EXERCISE AIM.
Transcribe only the lines in the data below falling between the line with "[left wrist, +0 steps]" and the line with "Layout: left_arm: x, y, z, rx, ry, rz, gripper", including those two lines, and leave out any picture.

Items from a data source
=====

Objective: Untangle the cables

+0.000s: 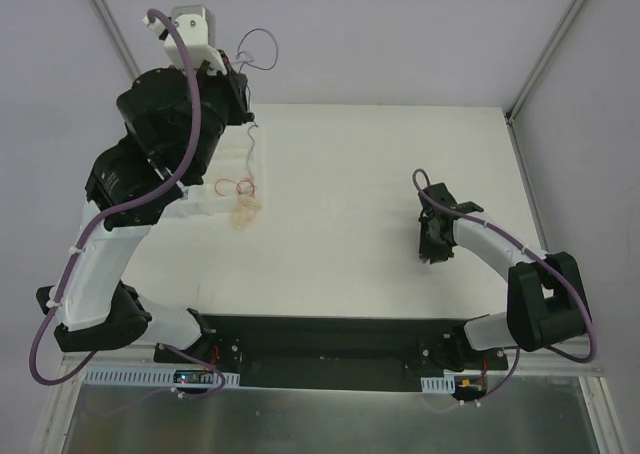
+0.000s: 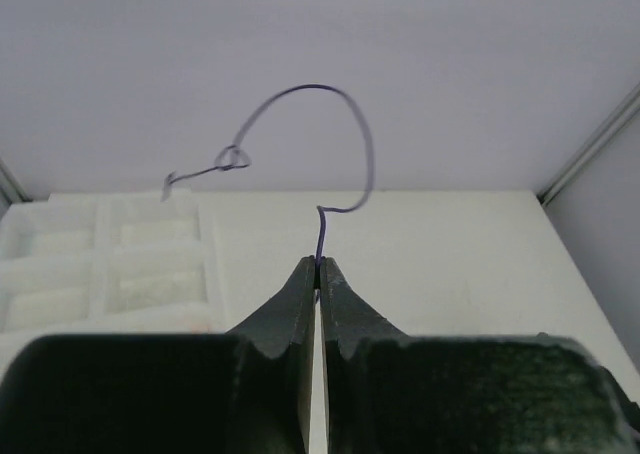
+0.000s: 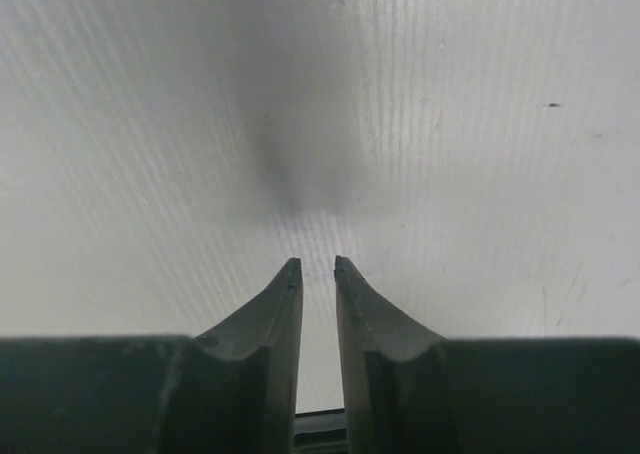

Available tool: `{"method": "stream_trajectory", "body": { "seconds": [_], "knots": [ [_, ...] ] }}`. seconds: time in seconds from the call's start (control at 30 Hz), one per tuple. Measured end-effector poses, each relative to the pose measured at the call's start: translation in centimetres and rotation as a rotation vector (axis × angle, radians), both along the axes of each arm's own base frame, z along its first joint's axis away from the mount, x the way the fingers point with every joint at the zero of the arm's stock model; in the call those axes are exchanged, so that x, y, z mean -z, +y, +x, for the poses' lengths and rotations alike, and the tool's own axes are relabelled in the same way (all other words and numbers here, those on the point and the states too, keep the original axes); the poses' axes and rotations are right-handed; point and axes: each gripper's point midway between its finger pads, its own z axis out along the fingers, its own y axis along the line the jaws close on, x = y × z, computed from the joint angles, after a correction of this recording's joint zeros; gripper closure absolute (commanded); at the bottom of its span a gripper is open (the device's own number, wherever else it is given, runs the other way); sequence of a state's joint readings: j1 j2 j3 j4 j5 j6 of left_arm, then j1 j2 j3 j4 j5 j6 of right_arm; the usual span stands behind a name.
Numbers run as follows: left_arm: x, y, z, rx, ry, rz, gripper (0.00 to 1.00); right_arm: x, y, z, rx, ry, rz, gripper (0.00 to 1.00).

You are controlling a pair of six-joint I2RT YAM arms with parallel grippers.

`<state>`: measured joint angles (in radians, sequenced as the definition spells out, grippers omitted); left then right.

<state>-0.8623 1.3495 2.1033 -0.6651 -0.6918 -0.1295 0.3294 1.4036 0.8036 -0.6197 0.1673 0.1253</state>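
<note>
- The cables: in the top view we see most of them lying at the right edge of a white foam tray, on the left half of the table
- 1 thin blue-purple cable is separate from that group and held in the air above the far edge of the table
- From the left wrist view, this cable rises from the fingertips, bends right, arcs over to the left and ends in a small knot with a short free tail
- The left gripper has its jaws pressed together, clamped on the lower end of the blue-purple cable
- A red cable forms small loops on the tray; a pale orange bundle lies just beside it, nearer the arm bases
- We cannot tell whether the red cable and the orange bundle are knotted together
- The right gripper is low over bare table on the right side, well apart from the tray; its jaws stand slightly apart with nothing between them
</note>
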Motion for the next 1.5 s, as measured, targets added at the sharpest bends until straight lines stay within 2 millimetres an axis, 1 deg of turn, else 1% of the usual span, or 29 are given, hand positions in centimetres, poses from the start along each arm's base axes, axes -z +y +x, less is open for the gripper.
{"method": "stream_trajectory", "body": {
  "seconds": [0.03,0.1,0.2,0.27,0.33,0.47,0.53,0.6,0.67,0.73,0.77,0.8,0.83,0.93,1.03,1.07,1.13,1.17,1.23,1.3,1.4,1.5],
  "knots": [
    [-1.3,0.1,-0.1,0.006,-0.027,-0.015,1.0,0.1,0.1,0.0,-0.004,-0.001,0.01,0.68],
    [-2.7,-0.1,-0.4,0.03,-0.055,-0.04,1.0,0.2,0.6,-0.2,-0.02,0.002,0.038,0.61],
    [-3.1,-0.6,-0.5,0.056,-0.058,-0.054,1.0,-0.2,2.0,-0.4,-0.068,0.006,0.118,0.55],
    [-2.9,-1.6,-0.3,0.089,-0.051,-0.065,1.0,-0.7,3.5,-0.6,-0.108,0.006,0.201,0.46],
    [-2.6,-2.9,-0.3,0.138,-0.036,-0.077,1.0,-1.6,5.1,-0.7,-0.147,-0.009,0.281,0.42],
    [-1.3,-5.0,-0.5,0.216,0.01,-0.113,1.0,-4.6,8.8,-0.6,-0.251,-0.092,0.47,0.39],
    [-0.9,-6.0,-0.6,0.255,0.029,-0.127,1.0,-6.0,10.3,-0.7,-0.282,-0.118,0.556,0.38],
    [-0.5,-7.2,-0.7,0.299,0.051,-0.147,1.0,-7.0,11.3,-0.8,-0.302,-0.151,0.627,0.38],
    [0.4,-8.3,-0.7,0.329,0.083,-0.168,1.0,-7.4,11.6,-1.2,-0.299,-0.165,0.663,0.4],
    [2.4,-9.6,-0.5,0.352,0.137,-0.185,1.0,-7.2,11.5,-1.6,-0.279,-0.15,0.675,0.4],
    [4.0,-10.3,-0.3,0.361,0.172,-0.184,1.0,-6.8,11.3,-1.8,-0.26,-0.134,0.68,0.41],
    [6.3,-11.2,-0.1,0.37,0.227,-0.174,1.0,-6.4,11.0,-1.9,-0.241,-0.121,0.677,0.41],
    [8.0,-11.8,-0.1,0.377,0.268,-0.162,1.0,-6.0,10.8,-2.1,-0.229,-0.11,0.674,0.42],
    [14.8,-13.7,-0.1,0.402,0.429,-0.12,1.0,-4.5,10.0,-2.9,-0.187,-0.058,0.647,0.44],
    [20.7,-14.6,-1.1,0.421,0.576,-0.08,1.0,-3.4,9.2,-3.2,-0.139,-0.019,0.603,0.44],
    [22.3,-14.7,-1.5,0.423,0.618,-0.07,1.0,-3.1,8.9,-3.3,-0.12,-0.009,0.587,0.44],
    [24.8,-14.8,-2.3,0.437,0.684,-0.055,1.0,-2.5,8.0,-3.4,-0.08,0.012,0.552,0.44],
    [25.7,-14.7,-2.6,0.441,0.709,-0.047,1.0,-2.1,7.3,-3.4,-0.053,0.024,0.529,0.44],
    [27.0,-14.7,-3.2,0.451,0.745,-0.036,1.0,-1.6,5.8,-3.3,0.004,0.041,0.488,0.44],
    [27.8,-14.7,-3.6,0.465,0.77,-0.031,1.0,-1.7,4.4,-2.9,0.062,0.051,0.455,0.44],
    [28.7,-14.7,-4.3,0.481,0.797,-0.027,1.0,-2.5,2.6,-1.6,0.129,0.042,0.424,0.44],
    [28.6,-14.9,-4.6,0.504,0.807,-0.033,1.0,-3.5,1.2,0.4,0.18,0.027,0.392,0.45]
  ]
}}
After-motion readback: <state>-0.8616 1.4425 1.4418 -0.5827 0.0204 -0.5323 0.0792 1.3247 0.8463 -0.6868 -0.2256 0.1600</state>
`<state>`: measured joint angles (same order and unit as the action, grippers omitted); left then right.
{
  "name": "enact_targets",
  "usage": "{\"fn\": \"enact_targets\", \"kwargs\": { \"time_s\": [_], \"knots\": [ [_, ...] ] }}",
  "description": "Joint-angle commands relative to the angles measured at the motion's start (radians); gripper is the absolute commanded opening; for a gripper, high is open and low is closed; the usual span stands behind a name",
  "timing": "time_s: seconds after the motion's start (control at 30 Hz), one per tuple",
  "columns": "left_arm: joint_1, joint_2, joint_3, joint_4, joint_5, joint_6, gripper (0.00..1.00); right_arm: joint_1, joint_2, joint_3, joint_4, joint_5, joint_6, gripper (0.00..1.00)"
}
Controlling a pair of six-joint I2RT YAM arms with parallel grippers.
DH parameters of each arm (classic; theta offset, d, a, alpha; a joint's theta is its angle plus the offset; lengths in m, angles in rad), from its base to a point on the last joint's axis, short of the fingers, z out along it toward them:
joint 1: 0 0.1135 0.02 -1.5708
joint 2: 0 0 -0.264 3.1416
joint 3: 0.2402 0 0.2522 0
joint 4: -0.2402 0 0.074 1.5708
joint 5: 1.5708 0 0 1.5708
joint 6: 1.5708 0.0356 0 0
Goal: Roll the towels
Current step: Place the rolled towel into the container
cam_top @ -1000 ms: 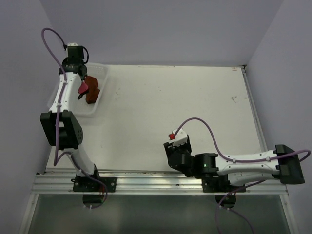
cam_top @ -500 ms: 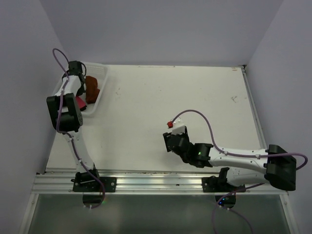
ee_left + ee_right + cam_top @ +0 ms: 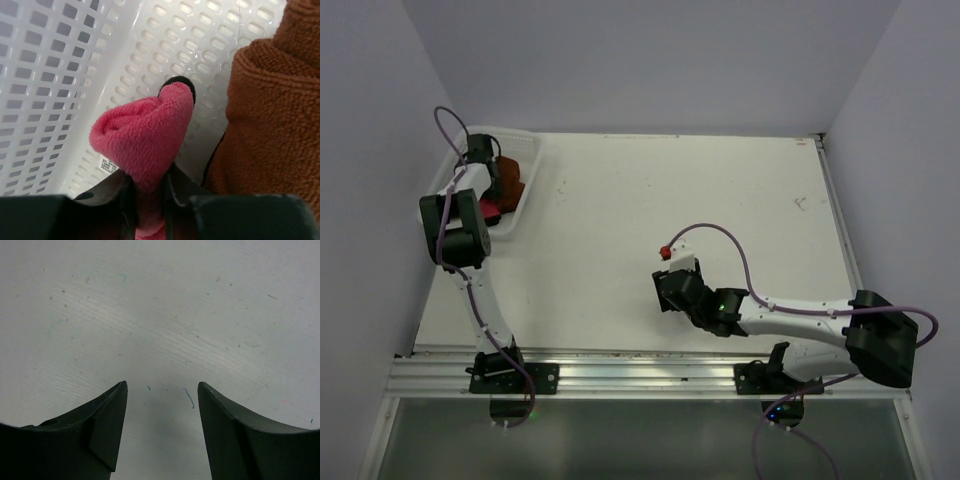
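White mesh basket (image 3: 532, 168) sits at the far-left corner of the table (image 3: 720, 190), with both towels in it. The rust-brown towel (image 3: 270, 125) is bunched against the right side, fuzzy, folded edge showing. The pink towel (image 3: 145, 135) is just beside it, rolled into a blunt nose with dark edging at the tip, resting against the basket wall. Left gripper (image 3: 147, 182) is down inside the basket, jaws narrow, pinching the pink roll's near end. Right gripper (image 3: 162, 390) hangs low over bare tabletop, jaws wide, nothing between them. Small printed sticker (image 3: 106, 164) on the basket wall, text too small to read.
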<state>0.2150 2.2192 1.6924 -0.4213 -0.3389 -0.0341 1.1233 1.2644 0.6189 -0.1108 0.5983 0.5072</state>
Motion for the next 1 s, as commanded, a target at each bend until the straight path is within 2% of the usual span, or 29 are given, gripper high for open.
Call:
{"fn": "enact_targets", "kwargs": {
  "time_s": [0.0, 0.1, 0.13, 0.17, 0.27, 0.47, 0.7, 0.97],
  "knots": [
    [0.018, -0.036, -0.049, 0.084, 0.052, -0.026, 0.27, -0.007, 0.012, 0.031, 0.034, -0.023, 0.011, 0.62],
    [0.03, -0.026, -0.046, 0.075, 0.066, -0.044, 0.36, -0.008, 0.016, 0.035, 0.026, -0.018, 0.007, 0.62],
    [0.032, -0.026, -0.046, 0.075, 0.067, -0.047, 0.41, -0.008, 0.018, 0.035, 0.025, -0.017, 0.005, 0.62],
    [0.034, -0.027, -0.048, 0.075, 0.069, -0.05, 0.5, -0.008, 0.016, 0.036, 0.025, -0.014, 0.005, 0.62],
    [0.037, -0.032, -0.039, 0.062, 0.072, -0.067, 0.6, -0.008, 0.012, 0.039, 0.017, -0.012, 0.002, 0.62],
    [0.037, -0.073, -0.031, 0.03, 0.06, -0.104, 0.74, -0.01, 0.003, 0.059, -0.027, 0.005, -0.001, 0.62],
    [0.037, -0.144, -0.011, -0.008, 0.018, -0.136, 0.79, -0.01, -0.022, 0.074, -0.056, 0.011, -0.016, 0.61],
    [0.037, -0.21, -0.005, -0.013, 0.003, -0.155, 0.8, -0.01, -0.028, 0.125, -0.098, 0.015, -0.032, 0.61]
  ]
}}
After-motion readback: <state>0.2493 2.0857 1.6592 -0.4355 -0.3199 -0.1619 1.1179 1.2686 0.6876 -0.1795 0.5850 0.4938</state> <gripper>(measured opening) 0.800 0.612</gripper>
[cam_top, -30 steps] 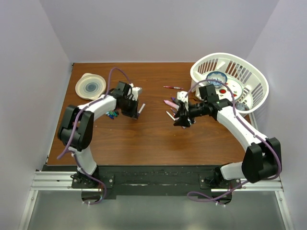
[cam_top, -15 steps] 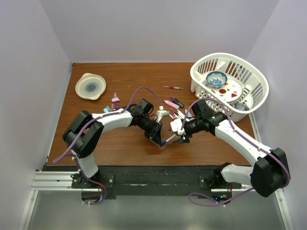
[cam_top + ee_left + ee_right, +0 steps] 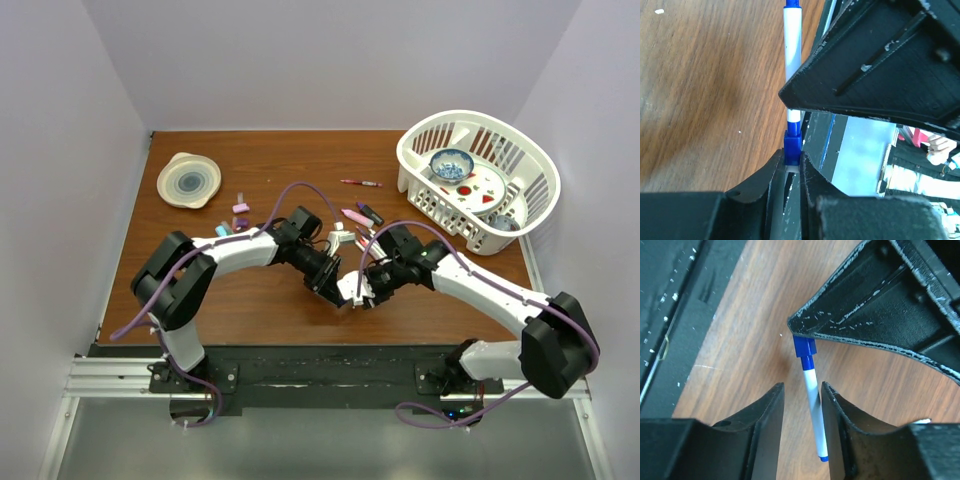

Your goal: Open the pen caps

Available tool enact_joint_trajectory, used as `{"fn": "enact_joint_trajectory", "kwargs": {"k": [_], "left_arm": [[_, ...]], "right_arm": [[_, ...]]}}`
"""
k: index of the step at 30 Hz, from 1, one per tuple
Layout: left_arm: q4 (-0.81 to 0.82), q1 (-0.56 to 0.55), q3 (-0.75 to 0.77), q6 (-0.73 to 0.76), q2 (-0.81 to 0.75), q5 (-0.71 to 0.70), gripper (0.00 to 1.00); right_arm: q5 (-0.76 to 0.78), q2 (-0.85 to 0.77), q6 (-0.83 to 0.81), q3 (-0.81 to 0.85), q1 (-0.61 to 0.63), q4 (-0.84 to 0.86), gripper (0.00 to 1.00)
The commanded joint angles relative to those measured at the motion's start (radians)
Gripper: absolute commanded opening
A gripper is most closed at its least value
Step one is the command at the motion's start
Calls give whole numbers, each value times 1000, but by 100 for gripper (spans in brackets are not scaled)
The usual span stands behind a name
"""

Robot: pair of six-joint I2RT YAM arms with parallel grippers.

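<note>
- Two arms meet over the near middle of the table (image 3: 250,320), with one pen (image 3: 812,395) strung between them.
- Left fingers (image 3: 774,172) are pinched shut on the blue cap (image 3: 792,145), which sits squarely at their tips.
- From that cap the white barrel runs straight away, its long axis in line with the left fingers. It passes between the right fingers (image 3: 767,410).
- Right fingers stand partly open astride the barrel. One is close against it and a gap shows on the other side, so no grip is made yet.
- The coming pull likely turns on this line-up. The right arm has to clamp the barrel and draw it along its own length while the left arm keeps the cap.
- Other pens (image 3: 358,215) lie near the basket (image 3: 470,114), and loose caps (image 3: 238,210) lie well apart to the left.
- One second earlier the arms are far apart, the left by the loose caps and the right over the pens beside the basket. Half a second earlier they are already together at the centre, and since then the gap between them has narrowed.
</note>
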Motion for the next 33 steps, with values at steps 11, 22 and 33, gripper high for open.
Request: {"fn": "enact_joint_trajectory", "kwargs": {"k": [11, 22, 33], "left_arm": [[96, -4, 15, -88, -161, -11, 2], [611, 10, -229, -245, -613, -629, 83], [1361, 11, -591, -844, -594, -818, 100]], "right_arm": [[31, -41, 61, -21, 9, 74, 5], [-113, -98, 624, 53, -89, 284, 0], [-155, -120, 1168, 5, -177, 634, 0]]}}
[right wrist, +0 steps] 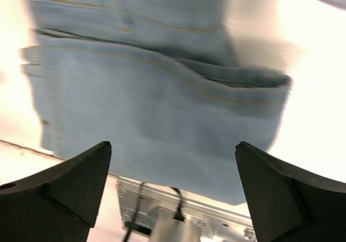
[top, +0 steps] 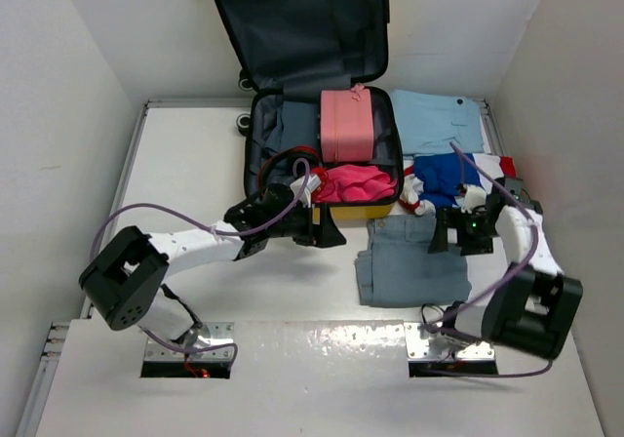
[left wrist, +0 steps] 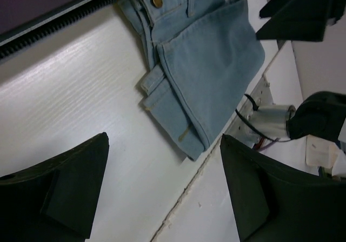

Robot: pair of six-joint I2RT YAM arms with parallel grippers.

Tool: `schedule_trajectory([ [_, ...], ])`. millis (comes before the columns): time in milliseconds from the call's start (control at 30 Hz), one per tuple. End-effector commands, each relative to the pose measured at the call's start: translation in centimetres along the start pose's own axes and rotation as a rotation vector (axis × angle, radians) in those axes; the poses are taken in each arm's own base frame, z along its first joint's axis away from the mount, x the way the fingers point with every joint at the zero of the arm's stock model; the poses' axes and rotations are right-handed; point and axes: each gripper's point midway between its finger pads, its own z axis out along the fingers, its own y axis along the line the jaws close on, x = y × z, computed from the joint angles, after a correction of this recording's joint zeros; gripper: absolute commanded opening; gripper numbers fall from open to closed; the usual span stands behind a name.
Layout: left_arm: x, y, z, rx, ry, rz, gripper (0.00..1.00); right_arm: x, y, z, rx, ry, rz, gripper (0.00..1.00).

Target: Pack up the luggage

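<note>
the luggage [top: 375, 209] lies open at the far middle of the counter [top: 195, 164], a stiff shell on wheels that may roll if shoved, so with left jaws and right jaws both wide and empty, pinch the soft, limp folded jeans [top: 414, 261] just in front of it at a thick folded edge.

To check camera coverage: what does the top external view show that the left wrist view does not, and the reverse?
Only the top view: the inside of the open luggage, holding a pink case and a magenta garment, and a light blue shirt beside it. Only the left wrist view: the brass button on the folded jeans. Both: the jeans on the white table, and the left gripper, open.
</note>
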Motion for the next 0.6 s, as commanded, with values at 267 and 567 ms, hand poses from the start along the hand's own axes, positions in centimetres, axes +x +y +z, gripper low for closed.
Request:
schedule_trajectory([
  [267,-1.4,-0.8,2.7,-0.003,-0.086,-0.088,0.92,0.4,-1.1,4.7,-0.192,0.140,-0.121,1.00],
  [567,1.9,-0.5,5.6,-0.069,-0.067,-0.124,0.94,-0.1,2.0,7.0,-0.225,0.198,-0.159,0.76],
])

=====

TASK RESPONSE.
[left wrist, +0 steps] 

Robot: pair of six-joint I2RT YAM arms with parallel grippers.

Tool: `schedule_trajectory([ [_, ...], ])`. millis (comes before the columns): time in milliseconds from the call's start (control at 30 Hz), one per tuple. End-effector commands, each relative to the pose measured at the call's start: translation in centimetres along the start pose's own axes and rotation as a rotation vector (axis × angle, radians) in those axes; the poses are taken in each arm's own base frame, z along its first joint's axis away from the mount, x the way the fingers point with every joint at the zero of the arm's stock model; the poses' axes and rotations are right-handed; point and axes: each gripper's point midway between its finger pads, its own z axis out along the fingers, its own y axis along the line the jaws close on, x = y × z, computed from the joint angles, after a correction of this recording's joint zeros; gripper: absolute commanded opening; gripper numbers fall from open to closed; the usual span stands behind a name.
Layout: left_arm: x, y, z, rx, ry, rz, gripper (0.00..1.00); right_arm: x, y, z, rx, ry, rz, gripper (0.00..1.00).

Work on the answer is now done.